Bad-loan writeoffs are expected to balloon to more than twice that amount and hit 6.3 trillion yen by the end of the business year as the economy continues to deteriorate.
Of the four major banking groups, Mizuho Financial Holdings, Inc., which comprises Dai-Ichi Kangyo Bank, Fuji Bank, Industrial Bank of Japan and UFJ Holdings, Inc., both plan to set aside 2 trillion yen apiece for bad-loan writeoffs for the full year. Sumitomo Mitsui Banking Corp. says it will set aside 1 trillion yen.
"No matter how strict our assessment was, our bad-loan writeoffs always exceed projections," Yoshiro Yamamoto, chairman of Mizuho said. "This is mostly due to sudden and unlooked-for failures in an extremely harsh economic climate."
Mizuho posted a group net loss of 264.6 billion yen after setting aside 1.038 trillion yen in bad-loan writeoffs for the interim period.
By dramatically beefing up their loan-loss reserves, Mizuho and other banks hope to account for most major credit risks during the current business year and concentrate on profitability in the next.
As an added incentive, financial regulators are conducting special inspections to make sure that banks' assessments are up to par as borrowers' credit ratings sink with slumping sales and consumption.
The bulk of the beefed-up loan-loss reserves is going toward dampening the blow from losses in real estate, construction and retailing, where the players and stakes are large.
But the worse may be yet to come, warned Shigemitsu Miki, president of the Mitsubishi Tokyo Financial Group.
"I anticipate that bad-loan writeoffs will peak toward the beginning of the next fiscal year, and I think that's the same for the entire industry," Miki said. "Newly arising problem loans are the crux of the problem."
MTFG posted a 96.8 billion yen group loss, after setting aside 313.9 billion yen in reserves. The group hopes to bring its outstanding bad loans to about 6 percent of its assets by fiscal 2004.
The 2.7 trillion yen in writeoffs came at the same time the 14 banks' group profits from core operations remained stalled at a total 2.2 trillion yen due to record-low interest rates, low credit demand and dipping share prices when they closed their books on Sept. 30. Only Sumitomo Mitsui Banking Corp. and Sumitomo Trust & Banking Co. reported first-half group profits, 34.2 billion yen and 6.3 billion yen, respectively.
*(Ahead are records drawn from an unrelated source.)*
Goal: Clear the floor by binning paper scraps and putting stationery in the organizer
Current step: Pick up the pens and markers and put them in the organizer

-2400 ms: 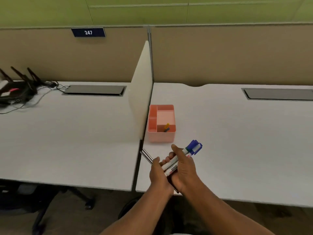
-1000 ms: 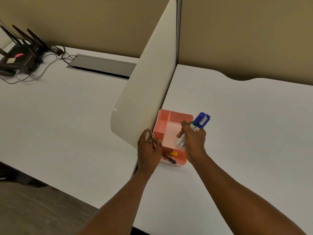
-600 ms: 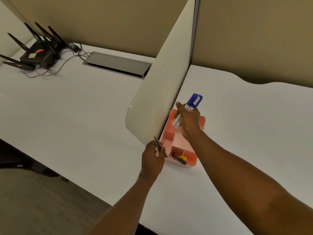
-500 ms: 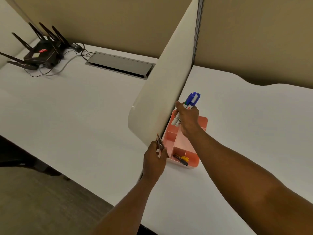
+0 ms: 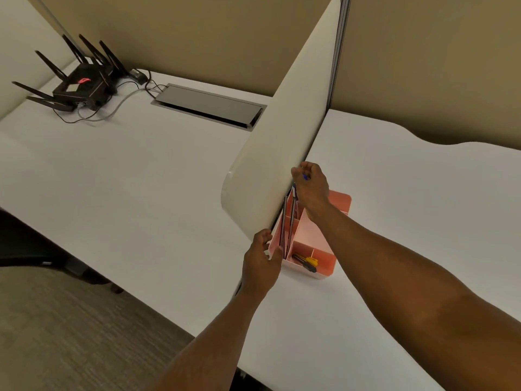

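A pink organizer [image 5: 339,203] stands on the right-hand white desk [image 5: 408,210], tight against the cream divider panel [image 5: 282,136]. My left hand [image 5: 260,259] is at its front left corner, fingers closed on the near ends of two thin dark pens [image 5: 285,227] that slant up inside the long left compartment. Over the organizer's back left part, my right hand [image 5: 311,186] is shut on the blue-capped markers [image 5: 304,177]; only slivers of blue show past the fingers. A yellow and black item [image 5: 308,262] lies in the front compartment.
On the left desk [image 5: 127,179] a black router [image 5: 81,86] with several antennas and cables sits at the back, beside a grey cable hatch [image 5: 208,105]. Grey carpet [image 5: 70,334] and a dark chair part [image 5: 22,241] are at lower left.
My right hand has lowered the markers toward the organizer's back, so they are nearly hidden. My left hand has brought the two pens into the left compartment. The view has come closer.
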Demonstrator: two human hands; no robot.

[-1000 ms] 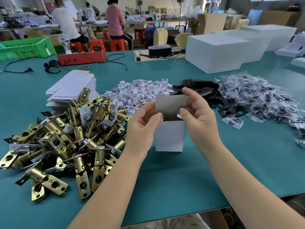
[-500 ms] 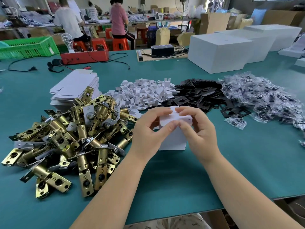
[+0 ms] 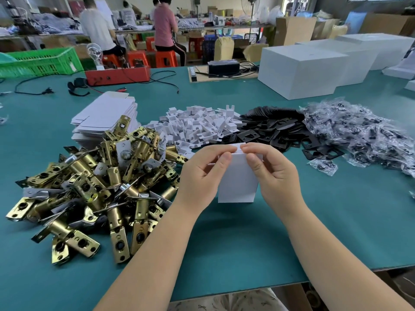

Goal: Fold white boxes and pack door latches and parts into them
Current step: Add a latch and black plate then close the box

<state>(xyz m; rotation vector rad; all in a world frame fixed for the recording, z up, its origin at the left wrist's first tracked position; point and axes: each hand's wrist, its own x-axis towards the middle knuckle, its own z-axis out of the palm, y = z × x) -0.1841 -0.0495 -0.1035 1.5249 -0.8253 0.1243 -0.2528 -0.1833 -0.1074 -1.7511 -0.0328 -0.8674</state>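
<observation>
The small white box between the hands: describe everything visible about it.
The small white box is plain, matte cardboard by its look, unprinted. It stands upright on the green table, its near face toward the camera, just right of the brass latch pile. Its top flap is folded down. The left hand and right hand pinch its top edge, fingers over the top and thumbs on the near face.

A teal table [image 3: 247, 243] bears brass door latches [image 3: 94, 182], flat box blanks [image 3: 105, 113], white clips [image 3: 199, 126], black plates [image 3: 274, 131], bagged parts [image 3: 359, 135] and an upright white box [image 3: 238, 180].

One head-worn wide-angle view looks forward and down, close over the green table [image 3: 247, 243], workshop behind.
</observation>
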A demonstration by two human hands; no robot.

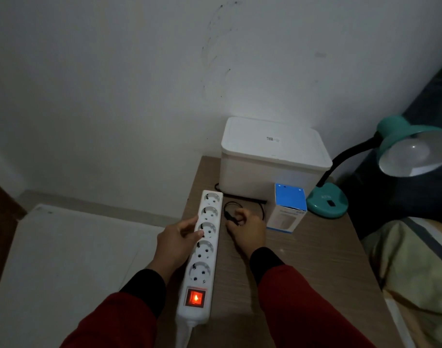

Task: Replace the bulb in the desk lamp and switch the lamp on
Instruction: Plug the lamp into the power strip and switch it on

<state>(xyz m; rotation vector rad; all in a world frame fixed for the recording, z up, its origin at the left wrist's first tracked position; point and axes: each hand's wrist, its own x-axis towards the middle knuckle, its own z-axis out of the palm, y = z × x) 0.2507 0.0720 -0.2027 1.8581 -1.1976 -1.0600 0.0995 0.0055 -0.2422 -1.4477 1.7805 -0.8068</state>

Capital at banks has grown thin over the past decade as loan-loss charges continue to surpass operating profits. Now banks are hurrying to hedge against major losses and tapping into legally required last-resort funds.
Mizuho, SMBC, UFJ and Asahi Bank have announced they will transfer capital reserves and make dividend payments or to cover appraisal costs or loan-loss charges.
Others, like Asahi Bank, have applied for capital injections from friendly companies. But all remain adamant they are not seeking further injections of public money to deal with either their bad debts and loss-churning securities portfolios.
For the past decade, banks have been relying on sales of their massive shareholdings to cover falling earnings. Slumping market prices, however, have eliminated this option.
Indeed, now that banks are required to set aside appraisal costs on losses made on shareholdings, banks realize how vulnerable they have become to share price fluctuations.
In the six months to September, banks have been trying to unload at least some of their shareholdings -- a move that has been blamed in part for causing the slump. MTFG, for instance, is planning to unload 2.6 trillion yen of its stock holdings within the current business year.
But this is not going to be done very quickly.
"Before we sell off our shareholdings, we are getting the approval of the counterparties first," said UFJ President Hideo Ogasawara.
Nor is it clear whether banks will be able to return to profitability, although banks are stepping up their restructuring efforts, slashing jobs and closing branches to cut costs.
With so many banks vying to lend to a small number of blue-chip companies, interest rates have fallen below levels profitable to banks.
Bank officials are not scrambling for lucrative loans, but few have been able to make targets, Miki said.
"We are now emphasizing quality over quantity," said SMBC's president, Yoshifumi Nishikawa.